Every Thursday night, Newark burger joint Burger Walla open its doors to Evolve NJ, and the sweet potato tots stop being the only thing drawing Newark residents to this Halsey street spot. That’s because Thursday nights are when Sean Battle, an adjunct professor of English at Essex County College, turns Burger Walla into a space for Evolution Open Mic.
Evolution Open Mic is a multi-layered event, and with the help of his associates — artist and art facilitator Kween Moore, and community advisor Queen Assata — attendees are treated to poetry, musical performances, interactive games and discussions centered on the Newark community and beyond.
“We want people to have a good time at whatever event we host, but we also want it to be of substance. We want people to leave with something that uplifts and enlightens their consciousness,” said Battle.
“Edutainment” is what Battle calls it – a meeting of education and entertainment. “The tagline of Evolve NJ is ‘accountability through artistry,’ so we hope to hold people accountable for their actions in an artistic space, and we hope it carries on to other facets of their lives,” continued Battle.
Take last Thursday for instance. A little after 6 p.m., soft reggae began wafting through the speakers, and the tangy scent of incense replaced the smell of caramelized onions. Participants and guests started flowing in, some just finishing their workdays.
As the room filled up, Battle took the floor and announced that the featured poet of the night would be none other than Newark’s Breya “Blackberry Molassez” Knight. Heads nodded and people exchanged knowing looks. Knight is a Newark poetry scene favorite, and was recently a performer at a tribute show to the late Amiri Baraka.
The theme for the night was “From Tragedy to Triumph” and all the poems followed this lead. Poets reflected on everything from Newark’s resilience as a city to personal triumphs they’ve had to overcome. During a portion of the show that Battle calls “The Nightmare of the Week,” guests debated their love and hate relationship with Newark. Some residents complained about the lack of fresh produce, while others lauded Newark’s authenticity and endurance.
“[Evolution Open Mic] is something our people need. We need something to come to every week where we can release what’s on our mind, relax, enjoy and hear positive vibes,” said Knight.
Battle said that he and his cohort realize that without the broader community there is no art, and that in order to enjoy an art scene, they must first cultivate it. Unlike other open mic shows, everyone who attends Evolution Open Mic winds up a participant in one way or another.

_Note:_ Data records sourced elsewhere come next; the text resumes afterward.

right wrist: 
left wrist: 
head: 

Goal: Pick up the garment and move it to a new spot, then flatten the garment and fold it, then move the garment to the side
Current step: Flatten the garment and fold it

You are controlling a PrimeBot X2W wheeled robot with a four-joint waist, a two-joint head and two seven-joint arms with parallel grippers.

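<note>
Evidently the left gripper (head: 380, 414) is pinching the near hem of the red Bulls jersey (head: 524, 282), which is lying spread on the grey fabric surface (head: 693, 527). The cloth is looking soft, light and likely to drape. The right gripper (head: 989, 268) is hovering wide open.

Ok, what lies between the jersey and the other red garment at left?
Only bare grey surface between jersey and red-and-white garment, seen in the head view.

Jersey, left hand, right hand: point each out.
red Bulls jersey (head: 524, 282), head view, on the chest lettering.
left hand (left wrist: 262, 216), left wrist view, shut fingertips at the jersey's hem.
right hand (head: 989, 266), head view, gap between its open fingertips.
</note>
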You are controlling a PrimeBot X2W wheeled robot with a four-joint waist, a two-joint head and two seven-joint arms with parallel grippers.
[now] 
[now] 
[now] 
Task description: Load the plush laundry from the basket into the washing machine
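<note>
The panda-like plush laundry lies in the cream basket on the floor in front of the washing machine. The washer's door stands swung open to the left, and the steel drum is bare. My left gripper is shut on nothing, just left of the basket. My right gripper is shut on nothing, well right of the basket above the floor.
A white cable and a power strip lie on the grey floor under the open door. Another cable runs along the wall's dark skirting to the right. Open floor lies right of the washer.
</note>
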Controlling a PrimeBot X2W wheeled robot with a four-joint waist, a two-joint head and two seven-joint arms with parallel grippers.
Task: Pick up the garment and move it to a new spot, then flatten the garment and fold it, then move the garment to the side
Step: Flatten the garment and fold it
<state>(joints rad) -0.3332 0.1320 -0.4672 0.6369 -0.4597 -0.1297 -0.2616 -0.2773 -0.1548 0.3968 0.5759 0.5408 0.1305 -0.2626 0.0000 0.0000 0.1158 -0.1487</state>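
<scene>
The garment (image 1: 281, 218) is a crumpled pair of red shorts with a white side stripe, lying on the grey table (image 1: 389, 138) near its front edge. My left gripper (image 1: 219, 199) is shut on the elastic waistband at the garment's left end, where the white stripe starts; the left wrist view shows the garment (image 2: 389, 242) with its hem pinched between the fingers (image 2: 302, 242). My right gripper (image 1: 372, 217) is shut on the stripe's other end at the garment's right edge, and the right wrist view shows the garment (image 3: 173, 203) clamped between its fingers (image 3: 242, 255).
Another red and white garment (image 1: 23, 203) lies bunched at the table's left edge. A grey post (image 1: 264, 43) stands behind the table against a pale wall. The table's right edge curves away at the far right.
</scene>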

Poets and attendees alike are even urged to contribute to what Battle calls the “canvas of resource,” which is a plain canvas that is set at the end of the room specifically for free range artistic expression. The collation of canvases from past Evolution Open Mic shows will comprise an exhibition during Newark’s annual Open Doors festival in October.
“Life is art. It’s such an influential tool. Art is adding more beauty to the city, and I’m trying my best to do that with my poetry. And so is Sean and Evolve NJ,” concluded Knight.